Di Penagi, hanya terdapat sekitar 100 rumah warga, yang berjejer menghadap pelantar, yang terus menjorok ke laut. Seluruh rumahnya berdiri di atas laut, dengan cat warna-warni.
Ramah
"Hendak ke mana?" sapaan ramah penuh senyum warga Penagi kepada pelancong yang datang. Tidak hanya satu, tapi hampir semua warga yang berada di luar rumah menyapa wajah yang baru dilihatnya.
Tua-muda, pria-wanita, semuanya menyapa penuh kehangatan dari gerbang masuk, hingga ke ujung pelantar. Melunturkan kesan keras yang ditampilkan di televisi saat menolak observasi WNI dari Wuhan.
Sebenarnya, tidak heran juga bila melihat keramahan warga menyambut orang baru. Dulu, Penagi adalah kampung yang ramai, karena berada dekat dengan Pelabuhan Penagi.
Warga di sana sudah biasa kedatangan tamu, penumpang kapal dan pedagang-pedagang yang membawa berbagai barang dari pulau, bahkan daerah lain.
"Dulu, di sini ramai benar. Pasarnya lah, sebelum dipindah ke Selat Lampa," kata warga Penagi, Lia.

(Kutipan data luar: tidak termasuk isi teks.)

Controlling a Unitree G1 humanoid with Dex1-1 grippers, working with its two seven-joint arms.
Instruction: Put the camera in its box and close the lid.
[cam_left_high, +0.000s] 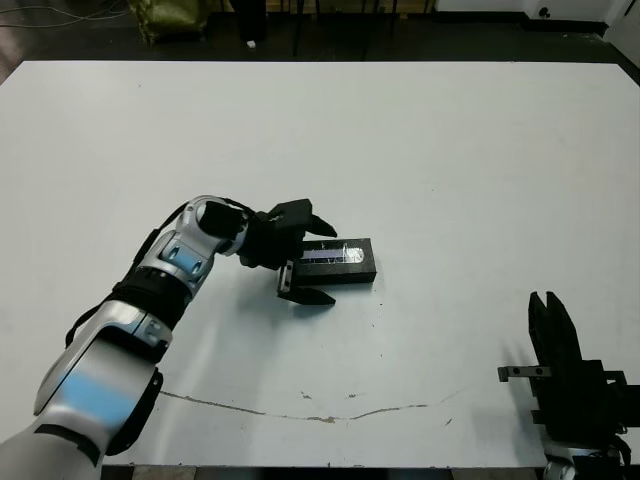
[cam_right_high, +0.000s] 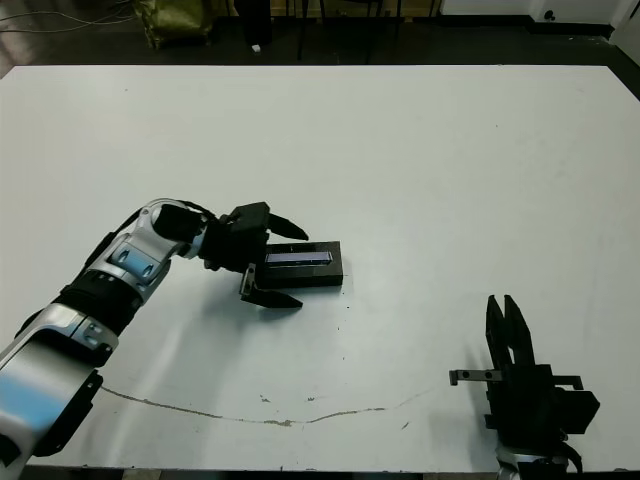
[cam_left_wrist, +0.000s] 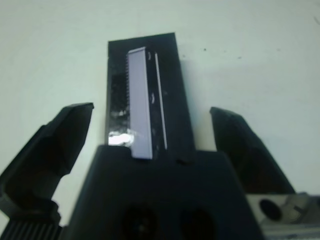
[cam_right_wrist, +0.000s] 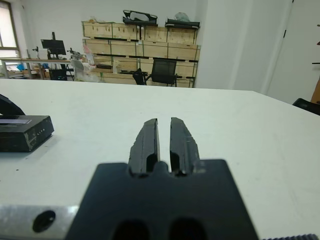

Ia mengatakan, dulu kapal perintis dan kapal-kapal pedagang singgah di sana. Sehingga sudah biasa orang lalu lalang di sana.
Tidak heran jika banyak warga Penagi juga membuka toko kelontong atau warung makan di rumahnya untuk melayani kebutuhan pelancong ke wilayah itu.
Menurut Lia, dulu, Penagi sangat ramai, warganya juga banyak. Namun, kini banyak warga Penagi yang pindah ke Ranai, ibu kota kabupaten. "Yang kaya pindah ke Ranai," seloroh warga Natuna lainnya, Ita.
WNI Wuhan
Bila sekitar 2 pekan yang lalu, Penagi bagai kota mati. Maka pada Jumat (14/2), sehari sebelum masa karantina WNI asal Wuhan habis, Penagi kembali menjadi kampung santai.
Sejumlah kendaraan roda dua dan empat lalu lalang, sebagian berhenti di warung makan ayam milik Supriadi, yang berhadapan dengan gerbang Lanud.
Warganya pun bebas berjalan tanpa mengenakan masker. Tidak nampak ada kekhawatiran sama sekali. "Sekarang sudah tidak takut, sudah dapat banyak penjelasan dari pemerintah," kata Rina, yang duduk di teras rumah bersama anak bungsunya yang baru berusia 7 bulan.
Padahal, kata dia lagi, 2 pekan yang lalu, ia menutup pintu rumah rapat-rapat, begitu pun jendela rumah. Rina memutuskan tidak meninggalkan Penagi, atas saran abangnya. Meski begitu, ia menutup akses ke luar rumah.
"Ya kita takut, yang datang katanya bawa virus," cerita Rina sambil memberikan susu pada putrinya dari botol.
Setali tiga uang dengan Rina, warga Penagi lainnya, Ridawati mengaku merinding begitu mendengar suara pesawat yang membawa WNI dari Wuhan mendarat di bandara yang hanya berjarak beberapa km saja dari rumahnya.
Waktu itu, Ridawati langsung menutup seluruh pintu dan jendela. Ketakutan di dalam rumah.
Ketakutan, kekhawatiran dan kecemasan itu berangsur pulih. Dan benar-benar hilang di hari ke-4 masa observasi.
Warga yang sebelumnya meninggalkan Penagi mulai kembali ke kampungnya.
Warga kemudian menerima kehadiran WNI dari Wuhan dengan tangan terbuka, seperti biasa saat mereka menyapa tamu yang baru datang.
Mereka terus yakin, bahwa WNI dari Wuhan dalam kondisi sehat, dari video-video yang disebarkan petugas dari dalam hanggar, dan dari suara-suara yang mereka dengar samar-samar dari rumahnya.
"Setiap pagi mereka (WNI dari Wuhan) senam. Suaranya terdengar sampai sini. Enggak mungkin kalau sakit, senam," kata Rida.
Dan besok, warga Penagi siap melepas WNI dari Wuhan dengan gembira, karena masa karantina sudah usai.
Sebanyak 238 WNI dari Wuhan, China yang di observasi di Natuna, semuanya dinyatakan sehat dan rencananya akan dipulangkan ke daerah masing-masing pada Sabtu (15/2).